The response must restate all of the data word for word.
"""
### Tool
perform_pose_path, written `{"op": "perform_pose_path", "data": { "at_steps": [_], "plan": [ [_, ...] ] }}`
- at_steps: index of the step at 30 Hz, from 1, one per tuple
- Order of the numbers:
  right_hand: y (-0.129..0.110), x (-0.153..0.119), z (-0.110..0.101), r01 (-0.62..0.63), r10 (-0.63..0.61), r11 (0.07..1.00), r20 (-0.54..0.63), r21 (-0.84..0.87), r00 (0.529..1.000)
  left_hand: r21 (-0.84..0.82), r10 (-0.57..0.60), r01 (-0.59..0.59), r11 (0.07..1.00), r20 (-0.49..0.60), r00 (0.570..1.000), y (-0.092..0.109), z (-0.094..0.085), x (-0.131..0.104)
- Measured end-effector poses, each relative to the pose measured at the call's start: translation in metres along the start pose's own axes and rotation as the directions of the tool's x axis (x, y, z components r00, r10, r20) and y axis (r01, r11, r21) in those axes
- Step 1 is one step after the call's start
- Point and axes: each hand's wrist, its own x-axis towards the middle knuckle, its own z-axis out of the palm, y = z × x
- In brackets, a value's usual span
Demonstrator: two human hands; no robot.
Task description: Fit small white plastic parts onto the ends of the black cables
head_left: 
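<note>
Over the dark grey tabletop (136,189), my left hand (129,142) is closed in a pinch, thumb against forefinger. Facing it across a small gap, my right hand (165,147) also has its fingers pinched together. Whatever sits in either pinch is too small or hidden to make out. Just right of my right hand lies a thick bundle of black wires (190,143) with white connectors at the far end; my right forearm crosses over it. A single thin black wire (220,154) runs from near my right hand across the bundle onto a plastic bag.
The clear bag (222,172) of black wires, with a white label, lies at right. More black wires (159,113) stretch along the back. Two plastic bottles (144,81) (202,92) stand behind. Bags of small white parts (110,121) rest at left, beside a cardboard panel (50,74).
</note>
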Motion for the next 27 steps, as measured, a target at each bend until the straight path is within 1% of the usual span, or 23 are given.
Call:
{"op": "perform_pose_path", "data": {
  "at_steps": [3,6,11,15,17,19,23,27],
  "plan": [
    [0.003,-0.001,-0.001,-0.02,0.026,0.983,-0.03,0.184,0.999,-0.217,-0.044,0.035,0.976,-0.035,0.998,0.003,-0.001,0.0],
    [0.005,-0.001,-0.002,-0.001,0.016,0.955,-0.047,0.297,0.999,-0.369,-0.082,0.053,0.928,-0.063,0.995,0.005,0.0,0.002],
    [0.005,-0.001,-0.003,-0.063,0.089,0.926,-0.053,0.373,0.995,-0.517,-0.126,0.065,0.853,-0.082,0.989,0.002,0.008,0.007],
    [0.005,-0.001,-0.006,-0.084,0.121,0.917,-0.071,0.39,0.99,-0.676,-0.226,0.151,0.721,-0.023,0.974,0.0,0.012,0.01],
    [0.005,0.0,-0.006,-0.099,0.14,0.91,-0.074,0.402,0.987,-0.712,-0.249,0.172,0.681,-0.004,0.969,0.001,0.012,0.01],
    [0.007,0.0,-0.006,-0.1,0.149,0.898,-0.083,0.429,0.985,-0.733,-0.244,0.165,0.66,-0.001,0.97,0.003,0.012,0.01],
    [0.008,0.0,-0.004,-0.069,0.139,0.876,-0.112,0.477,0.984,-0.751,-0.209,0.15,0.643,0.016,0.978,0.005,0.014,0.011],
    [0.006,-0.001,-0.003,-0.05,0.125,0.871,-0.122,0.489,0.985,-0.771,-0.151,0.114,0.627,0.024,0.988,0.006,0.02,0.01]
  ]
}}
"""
● **FINAL ANSWER**:
### Tool
perform_pose_path, written `{"op": "perform_pose_path", "data": { "at_steps": [_], "plan": [ [_, ...] ] }}`
- at_steps: index of the step at 30 Hz, from 1, one per tuple
- Order of the numbers:
  right_hand: y (-0.129..0.110), x (-0.153..0.119), z (-0.110..0.101), r01 (-0.62..0.63), r10 (-0.63..0.61), r11 (0.07..1.00), r20 (-0.54..0.63), r21 (-0.84..0.87), r00 (0.529..1.000)
  left_hand: r21 (-0.84..0.82), r10 (-0.57..0.60), r01 (-0.59..0.59), r11 (0.07..1.00), r20 (-0.49..0.60), r00 (0.570..1.000), y (-0.092..0.109), z (-0.094..0.085), x (-0.131..0.104)
- Measured end-effector poses, each relative to the pose measured at the call's start: translation in metres along the start pose's own axes and rotation as the directions of the tool's x axis (x, y, z components r00, r10, r20) and y axis (r01, r11, r21) in those axes
- Step 1 is one step after the call's start
- Point and axes: each hand's wrist, its own x-axis towards the middle knuckle, its own z-axis out of the palm, y = z × x
- In brackets, a value's usual span
Demonstrator: two human hands; no robot.
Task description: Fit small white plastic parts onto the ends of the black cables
head_left: 
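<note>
Over the dark grey tabletop (136,189), my left hand (129,142) is closed in a pinch, thumb against forefinger. Facing it across a small gap, my right hand (165,147) also has its fingers pinched together. Whatever sits in either pinch is too small or hidden to make out. Just right of my right hand lies a thick bundle of black wires (190,143) with white connectors at the far end; my right forearm crosses over it. A single thin black wire (220,154) runs from near my right hand across the bundle onto a plastic bag.
The clear bag (222,172) of black wires, with a white label, lies at right. More black wires (159,113) stretch along the back. Two plastic bottles (144,81) (202,92) stand behind. Bags of small white parts (110,121) rest at left, beside a cardboard panel (50,74).
</note>
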Motion for the next 27 steps, as measured, a target at each bend until the straight path is within 1% of the usual span, or 23 are given.
Call:
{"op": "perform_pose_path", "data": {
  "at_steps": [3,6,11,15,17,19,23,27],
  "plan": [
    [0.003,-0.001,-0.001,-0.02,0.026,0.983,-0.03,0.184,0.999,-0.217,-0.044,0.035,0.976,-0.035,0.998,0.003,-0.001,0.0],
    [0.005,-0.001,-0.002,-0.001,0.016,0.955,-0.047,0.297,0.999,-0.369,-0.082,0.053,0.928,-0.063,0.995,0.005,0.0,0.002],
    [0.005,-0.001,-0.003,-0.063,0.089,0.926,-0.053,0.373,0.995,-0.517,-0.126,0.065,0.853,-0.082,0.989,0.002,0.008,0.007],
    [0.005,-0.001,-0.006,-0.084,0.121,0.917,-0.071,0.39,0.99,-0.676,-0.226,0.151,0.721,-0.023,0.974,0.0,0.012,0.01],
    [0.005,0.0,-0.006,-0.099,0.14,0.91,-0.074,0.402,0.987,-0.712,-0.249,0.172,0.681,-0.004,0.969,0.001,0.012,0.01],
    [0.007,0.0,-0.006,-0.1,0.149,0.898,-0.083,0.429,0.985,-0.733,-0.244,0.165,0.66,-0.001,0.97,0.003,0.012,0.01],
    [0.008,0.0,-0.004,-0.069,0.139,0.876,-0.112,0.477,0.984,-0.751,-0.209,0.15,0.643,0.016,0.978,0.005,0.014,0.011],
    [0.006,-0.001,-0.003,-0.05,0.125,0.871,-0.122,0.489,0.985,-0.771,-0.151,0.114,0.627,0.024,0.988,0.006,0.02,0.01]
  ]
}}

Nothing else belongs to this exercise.